- DATA PROVIDED
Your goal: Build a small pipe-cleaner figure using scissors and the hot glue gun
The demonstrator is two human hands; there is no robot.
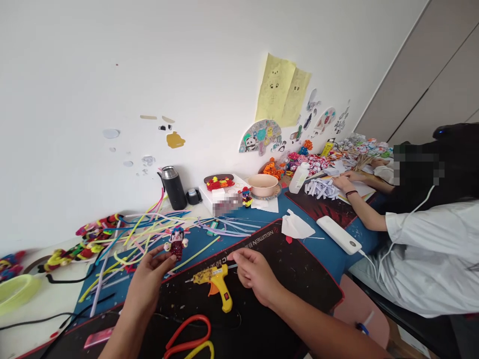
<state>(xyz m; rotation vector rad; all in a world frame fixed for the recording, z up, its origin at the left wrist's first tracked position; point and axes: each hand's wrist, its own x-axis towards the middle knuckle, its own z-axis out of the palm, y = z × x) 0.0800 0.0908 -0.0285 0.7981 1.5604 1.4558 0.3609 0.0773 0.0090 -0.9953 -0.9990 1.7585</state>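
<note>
Our left hand (148,271) grips a chenille doll (176,246), left of the yellow hot-glue gun (214,279); just right of it our right hand (255,275) curls, whether around anything we cannot tell.

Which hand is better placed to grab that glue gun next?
Probably the right hand: it is beside the yellow glue gun, while the left hand holds the small doll. Whether the right hand pinches something tiny is unclear.
</note>
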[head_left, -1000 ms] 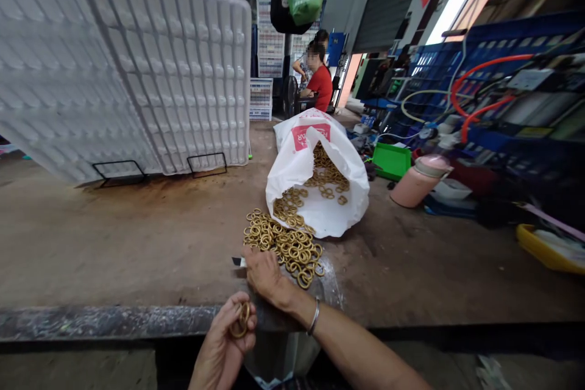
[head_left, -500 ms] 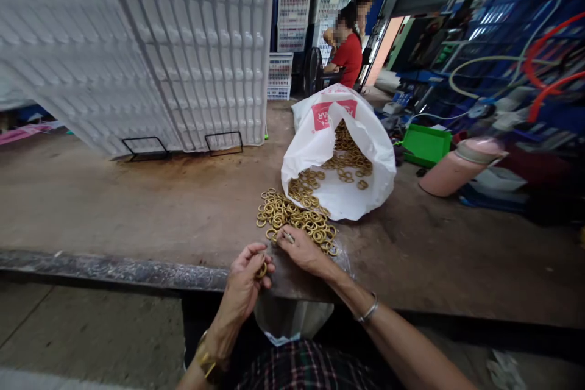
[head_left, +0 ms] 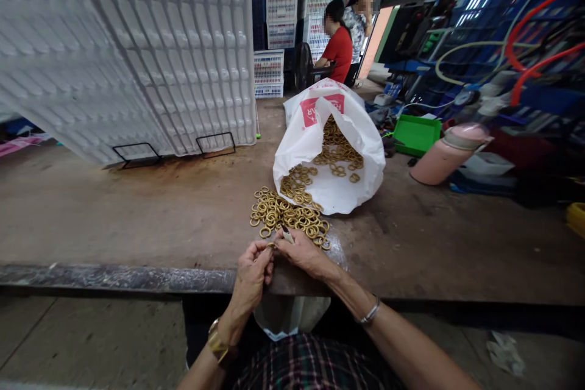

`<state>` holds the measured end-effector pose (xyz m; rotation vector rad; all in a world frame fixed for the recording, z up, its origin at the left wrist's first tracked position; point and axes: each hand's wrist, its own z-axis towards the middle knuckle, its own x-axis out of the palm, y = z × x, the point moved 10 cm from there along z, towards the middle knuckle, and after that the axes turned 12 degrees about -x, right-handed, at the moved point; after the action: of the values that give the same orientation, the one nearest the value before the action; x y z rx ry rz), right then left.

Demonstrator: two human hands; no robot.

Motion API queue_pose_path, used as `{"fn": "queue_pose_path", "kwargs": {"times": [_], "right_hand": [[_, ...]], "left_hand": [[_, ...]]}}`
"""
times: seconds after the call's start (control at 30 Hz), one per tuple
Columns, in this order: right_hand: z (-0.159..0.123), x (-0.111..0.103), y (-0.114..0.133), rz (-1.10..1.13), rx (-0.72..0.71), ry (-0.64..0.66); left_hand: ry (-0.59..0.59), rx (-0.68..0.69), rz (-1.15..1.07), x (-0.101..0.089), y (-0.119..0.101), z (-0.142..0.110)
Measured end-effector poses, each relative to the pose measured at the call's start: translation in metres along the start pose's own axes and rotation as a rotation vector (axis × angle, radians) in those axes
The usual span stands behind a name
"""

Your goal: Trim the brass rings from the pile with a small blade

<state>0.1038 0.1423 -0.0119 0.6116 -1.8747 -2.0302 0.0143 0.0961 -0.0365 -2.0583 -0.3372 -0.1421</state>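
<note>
My left hand (head_left: pixel 252 273) is closed, pinching a brass-coloured ring (head_left: pixel 271 245) at its fingertips just above the table's near edge. Against that ring come the fingertips of my right hand (head_left: pixel 302 253), which grips a small pale tool with a dark tip (head_left: pixel 287 234); its exact kind is unclear. Right behind both hands lies a loose heap of brass-coloured rings (head_left: pixel 286 213). The heap runs into the mouth of a white plastic bag (head_left: pixel 354 192) lying on its side, with many more rings inside.
Ribbed white plastic trays (head_left: pixel 183 61) stand upright at left on black wire stands (head_left: pixel 137 155). At right are a pink bottle (head_left: pixel 450 155), a green tray (head_left: pixel 417 135) and hoses. Two people (head_left: pixel 340 52) are behind, near stacked crates (head_left: pixel 269 73). A pale bag (head_left: pixel 292 314) hangs below the table edge.
My left hand has risen toward my right, bringing the ring to the right fingertips. The view has shifted slightly, and the person at the back has turned.
</note>
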Motion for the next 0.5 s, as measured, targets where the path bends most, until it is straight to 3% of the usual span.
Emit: {"fn": "queue_pose_path", "kwargs": {"times": [0.3,0.5], "right_hand": [[-0.003,0.016,-0.015,0.283,0.153,-0.015],[0.004,0.001,-0.006,0.003,0.015,-0.067]], "left_hand": [[-0.008,0.037,-0.019,0.0,-0.005,-0.004],[0.014,0.025,-0.028,0.0,-0.003,-0.005]]}}
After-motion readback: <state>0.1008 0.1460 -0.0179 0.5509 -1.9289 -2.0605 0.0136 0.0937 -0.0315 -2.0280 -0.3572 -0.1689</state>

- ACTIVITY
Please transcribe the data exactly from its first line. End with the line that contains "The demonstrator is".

- ANSWER SPACE
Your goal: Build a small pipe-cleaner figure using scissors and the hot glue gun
The demonstrator is two human hands; there is no robot.

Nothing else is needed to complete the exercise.